§ Instructions for the task: Lines with the word "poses" in them are the ones to copy from the records.

§ Material to process:
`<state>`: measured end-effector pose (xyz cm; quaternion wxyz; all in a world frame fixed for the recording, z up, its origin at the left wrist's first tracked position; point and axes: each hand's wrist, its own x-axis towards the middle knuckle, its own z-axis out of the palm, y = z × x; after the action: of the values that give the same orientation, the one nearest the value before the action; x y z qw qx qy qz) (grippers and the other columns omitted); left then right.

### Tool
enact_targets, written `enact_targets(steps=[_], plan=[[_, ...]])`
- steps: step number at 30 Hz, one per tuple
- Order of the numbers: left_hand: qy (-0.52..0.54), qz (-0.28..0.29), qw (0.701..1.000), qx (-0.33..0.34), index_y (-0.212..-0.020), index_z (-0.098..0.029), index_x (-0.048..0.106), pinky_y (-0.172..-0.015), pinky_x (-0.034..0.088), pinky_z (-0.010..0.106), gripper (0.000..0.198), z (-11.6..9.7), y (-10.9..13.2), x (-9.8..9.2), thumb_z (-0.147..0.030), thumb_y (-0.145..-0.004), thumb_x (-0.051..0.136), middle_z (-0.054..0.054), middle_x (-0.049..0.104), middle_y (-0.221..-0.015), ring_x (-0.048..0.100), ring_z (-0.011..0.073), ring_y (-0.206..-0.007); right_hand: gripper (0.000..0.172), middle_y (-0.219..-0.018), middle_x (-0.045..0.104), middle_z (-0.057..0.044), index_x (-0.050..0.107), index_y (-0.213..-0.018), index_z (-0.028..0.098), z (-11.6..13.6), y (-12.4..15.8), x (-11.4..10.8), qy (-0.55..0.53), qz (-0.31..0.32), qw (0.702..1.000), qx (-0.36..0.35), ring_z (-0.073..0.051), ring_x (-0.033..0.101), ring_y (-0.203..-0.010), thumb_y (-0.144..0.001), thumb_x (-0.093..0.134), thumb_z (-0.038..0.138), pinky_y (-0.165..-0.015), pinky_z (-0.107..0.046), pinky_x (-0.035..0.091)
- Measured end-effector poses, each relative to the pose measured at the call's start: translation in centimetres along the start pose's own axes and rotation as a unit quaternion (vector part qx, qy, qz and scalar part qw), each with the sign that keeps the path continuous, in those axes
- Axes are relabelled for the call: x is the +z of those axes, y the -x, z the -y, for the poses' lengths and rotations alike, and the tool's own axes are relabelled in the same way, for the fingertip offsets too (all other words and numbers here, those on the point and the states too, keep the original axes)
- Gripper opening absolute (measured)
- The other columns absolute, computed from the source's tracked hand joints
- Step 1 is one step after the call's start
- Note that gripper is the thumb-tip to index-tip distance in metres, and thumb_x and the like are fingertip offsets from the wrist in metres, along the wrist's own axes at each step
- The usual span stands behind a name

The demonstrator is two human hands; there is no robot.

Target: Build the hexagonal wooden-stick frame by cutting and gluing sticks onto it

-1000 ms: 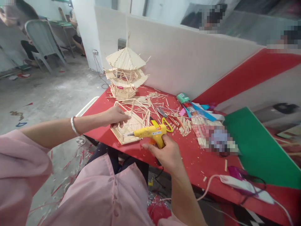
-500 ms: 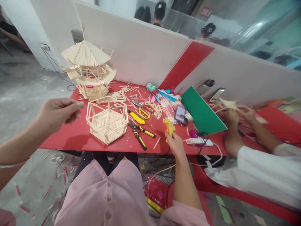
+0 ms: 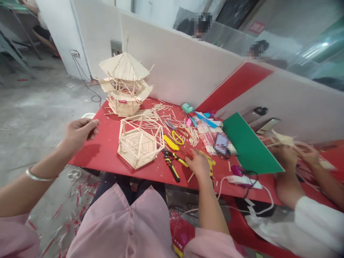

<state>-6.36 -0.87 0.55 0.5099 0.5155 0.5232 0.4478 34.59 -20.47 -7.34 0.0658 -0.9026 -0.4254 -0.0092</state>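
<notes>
My left hand hovers over the left edge of the red table, its fingers curled into a loose pinch with nothing visible in them. It is a short way left of a hexagonal stick frame. My right hand lies low on the table near the front edge, its fingers closed over a yellow glue gun that rests on its side. Black-and-yellow pliers lie just left of that hand.
A stick pagoda model stands at the back left. Loose sticks, yellow scissors, a yellow cutter and stick packets litter the middle. A green board and white power strip lie right. A co-worker's hands work at far right.
My right hand has brought the glue gun from the stick frame to the right and laid it down on the table. My left hand has lifted off the frame and drawn back left.
</notes>
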Motion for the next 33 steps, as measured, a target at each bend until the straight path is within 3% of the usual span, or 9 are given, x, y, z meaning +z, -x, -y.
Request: enact_targets(steps=[3,5,8,11,16,22,27,33], plan=[[0.018,0.013,0.999,0.024,-0.069,-0.016,0.066,-0.044,0.035,0.021,0.017,0.4,-0.8,0.6,-0.03,-0.076,0.069,-0.003,0.06,-0.053,0.047,0.0071,-0.044,0.027,-0.102,0.07,-0.014,0.074,-0.102,0.016,2.1,-1.0,0.9,0.0,0.001,1.0,-0.013,-0.023,0.062,-0.098,-0.085,0.054,0.022,-0.084,-0.032,0.044],[0.027,0.022,0.999,0.04,-0.067,-0.016,0.066,-0.042,0.034,0.021,0.018,0.5,-1.1,1.1,-0.033,-0.074,0.07,-0.002,0.061,-0.055,0.048,0.0075,-0.044,0.028,-0.095,0.071,-0.015,0.075,-0.097,0.014,2.5,-1.1,0.8,-0.004,-0.014,1.0,0.009,-0.024,0.065,-0.088,-0.088,0.05,0.024,-0.077,-0.033,0.045],[0.018,0.048,0.996,0.068,-0.071,-0.016,0.07,-0.043,0.035,0.021,0.018,0.3,-1.7,1.9,-0.035,-0.071,0.072,-0.001,0.06,-0.055,0.048,0.0079,-0.045,0.037,-0.088,0.072,-0.015,0.07,-0.111,0.013,2.3,0.0,-0.4,-0.022,-0.049,0.998,0.043,-0.024,0.066,-0.08,-0.093,0.043,0.03,-0.072,-0.034,0.045],[0.023,0.087,0.993,0.077,-0.079,-0.016,0.073,-0.044,0.035,0.02,0.024,0.3,-3.5,2.9,-0.038,-0.07,0.073,-0.002,0.056,-0.05,0.046,0.008,-0.044,0.046,-0.093,0.072,-0.013,0.063,-0.123,0.013,2.6,1.9,-2.1,-0.096,-0.103,0.989,0.045,-0.023,0.067,-0.083,-0.097,0.037,0.04,-0.075,-0.033,0.047],[0.1,0.184,0.976,0.062,-0.08,-0.014,0.073,-0.043,0.031,0.02,0.037,1.7,-7.4,5.7,-0.049,-0.069,0.075,-0.002,0.054,-0.052,0.044,0.0071,-0.044,0.054,-0.093,0.072,-0.009,0.064,-0.121,0.018,7.3,4.0,-4.9,-0.276,-0.146,0.949,-0.041,-0.021,0.066,-0.084,-0.097,0.031,0.054,-0.076,-0.034,0.05],[0.164,0.222,0.959,0.06,-0.084,-0.016,0.076,-0.044,0.024,0.021,0.041,3.7,-8.5,7.4,-0.054,-0.07,0.075,-0.004,0.045,-0.05,0.038,0.0061,-0.046,0.042,-0.108,0.066,-0.008,0.065,-0.123,0.024,13.6,4.2,-7.1,-0.267,-0.176,0.938,-0.131,-0.02,0.063,-0.098,-0.097,0.042,0.048,-0.086,-0.035,0.05],[0.176,0.24,0.952,0.07,-0.081,-0.016,0.076,-0.045,0.023,0.023,0.041,3.9,-8.0,7.1,-0.056,-0.074,0.071,-0.003,0.043,-0.054,0.035,0.0069,-0.048,0.039,-0.113,0.062,-0.008,0.06,-0.13,0.026,15.5,3.8,-6.1,-0.27,-0.161,0.932,-0.177,-0.02,0.06,-0.107,-0.097,0.046,0.04,-0.091,-0.036,0.049],[0.212,0.224,0.949,0.069,-0.072,-0.016,0.074,-0.044,0.021,0.023,0.04,3.3,-7.2,7.4,-0.055,-0.07,0.075,-0.005,0.04,-0.048,0.031,0.0058,-0.044,0.038,-0.111,0.06,-0.006,0.058,-0.132,0.029,16.6,2.7,-5.9,-0.225,-0.171,0.926,-0.251,-0.02,0.057,-0.107,-0.096,0.051,0.035,-0.096,-0.038,0.046]])
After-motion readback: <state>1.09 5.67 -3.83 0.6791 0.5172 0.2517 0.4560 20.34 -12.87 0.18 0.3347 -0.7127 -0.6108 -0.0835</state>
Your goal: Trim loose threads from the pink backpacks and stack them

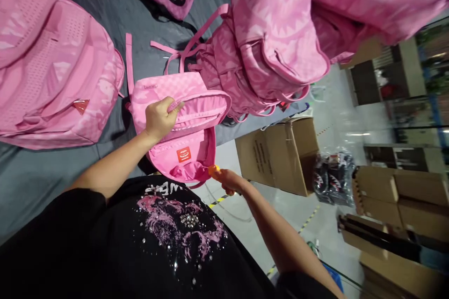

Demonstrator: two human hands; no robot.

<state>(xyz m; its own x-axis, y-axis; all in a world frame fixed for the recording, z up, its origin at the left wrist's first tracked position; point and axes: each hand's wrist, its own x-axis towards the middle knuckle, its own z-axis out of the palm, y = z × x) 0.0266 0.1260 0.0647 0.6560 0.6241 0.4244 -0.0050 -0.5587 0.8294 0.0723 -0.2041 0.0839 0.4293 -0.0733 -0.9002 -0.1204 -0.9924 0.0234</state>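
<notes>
An unzipped pink backpack [168,88] lies on the grey-covered table in front of my body. Its main compartment gapes toward me, showing a pink lining with a red label [183,154]. My left hand [163,114] pinches the front panel at the edge of the opening, thumb on top. In the fist of my right hand [229,181] is a small yellow-orange tool [213,170], its tip beside the lower right rim of the bag. Most of the tool is hidden by the fingers, so its exact kind does not show.
Another pink backpack [59,70] lies at left on the grey cloth [108,11]. Stacked pink backpacks [273,32] rise at the right table edge. Beyond it, an open cardboard box [270,156], plastic-wrapped dark bags [335,177] and more cartons [417,191] stand on the floor.
</notes>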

§ Reply to the task:
- Measured end-effector poses, each relative to the pose measured at the call's start: translation in centimetres along the start pose's own axes and rotation as a unit quaternion (vector part qx, qy, qz and scalar part qw), each with the sign that keeps the path continuous, in those axes
- Axes are relabelled for the call: x is the +z of those axes, y the -x, z the -y, for the poses' lengths and rotations alike, and the tool's own axes are relabelled in the same way, for the fingertip offsets too (all other words and numbers here, those on the point and the states too, keep the original axes)

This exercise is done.